§ **Task goal**
With the exception of the pictures, write out the data below precisely.
##### Stored data
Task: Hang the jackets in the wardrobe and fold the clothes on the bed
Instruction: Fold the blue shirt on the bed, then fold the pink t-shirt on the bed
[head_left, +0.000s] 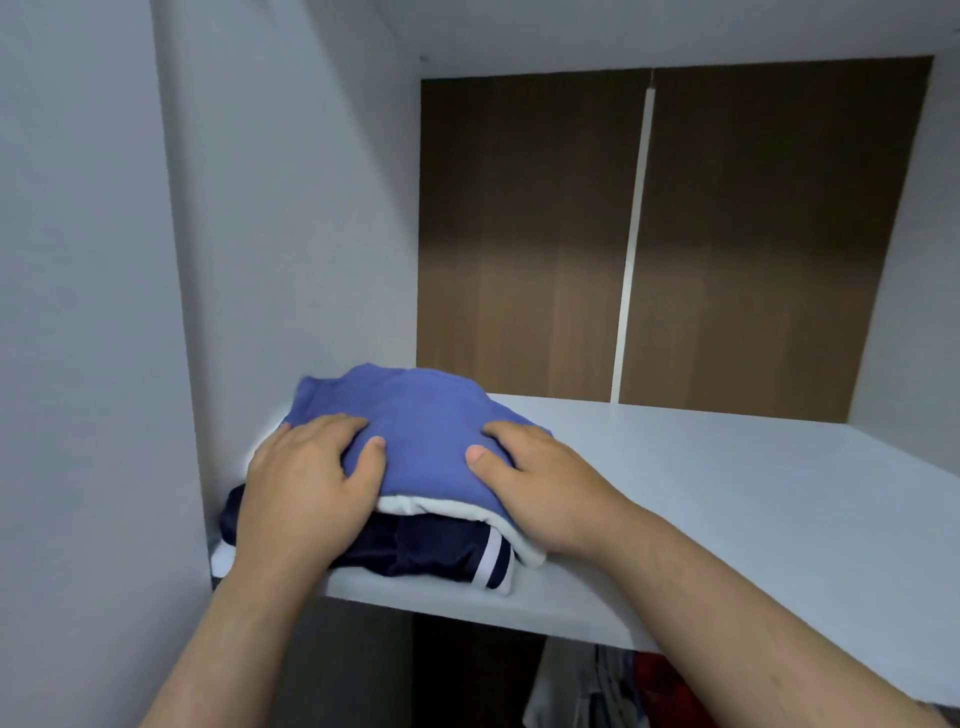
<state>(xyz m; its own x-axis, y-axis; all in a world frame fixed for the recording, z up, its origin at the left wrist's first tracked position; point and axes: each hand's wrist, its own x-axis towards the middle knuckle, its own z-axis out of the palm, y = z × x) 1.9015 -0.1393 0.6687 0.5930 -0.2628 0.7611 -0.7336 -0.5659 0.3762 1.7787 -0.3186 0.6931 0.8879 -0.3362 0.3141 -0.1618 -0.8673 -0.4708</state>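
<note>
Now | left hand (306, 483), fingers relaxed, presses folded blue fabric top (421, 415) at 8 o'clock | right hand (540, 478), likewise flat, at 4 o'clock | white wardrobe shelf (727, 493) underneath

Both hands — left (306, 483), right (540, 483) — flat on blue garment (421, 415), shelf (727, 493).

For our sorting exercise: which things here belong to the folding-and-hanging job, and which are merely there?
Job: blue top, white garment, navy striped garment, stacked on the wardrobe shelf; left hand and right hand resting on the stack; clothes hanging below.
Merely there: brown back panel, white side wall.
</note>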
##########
§ **Task solution**
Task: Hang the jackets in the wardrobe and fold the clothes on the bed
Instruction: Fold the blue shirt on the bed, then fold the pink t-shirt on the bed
[head_left, +0.000s] 
<state>(xyz m; its own x-axis, y-axis; all in a world frame fixed for the recording, z up, its origin at the left wrist's first tracked position; point and axes: each hand's wrist, its own x-axis towards the middle knuckle, its own z-axis out of the palm, y = z × x) 1.9015 -0.1393 0.6687 0.5930 -0.2628 0.7611 -0.7336 -0.5659 0.3762 1.7787 -0.3186 0.6931 0.8879 -0.3362 0.3141 -0.1618 -0.8673 -0.4708</state>
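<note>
Now | left hand (306, 483), fingers relaxed, presses folded blue fabric top (421, 415) at 8 o'clock | right hand (540, 478), likewise flat, at 4 o'clock | white wardrobe shelf (727, 493) underneath

Both hands — left (306, 483), right (540, 483) — flat on blue garment (421, 415), shelf (727, 493).

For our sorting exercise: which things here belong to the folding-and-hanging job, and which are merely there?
Job: blue top, white garment, navy striped garment, stacked on the wardrobe shelf; left hand and right hand resting on the stack; clothes hanging below.
Merely there: brown back panel, white side wall.
</note>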

No more output will be produced.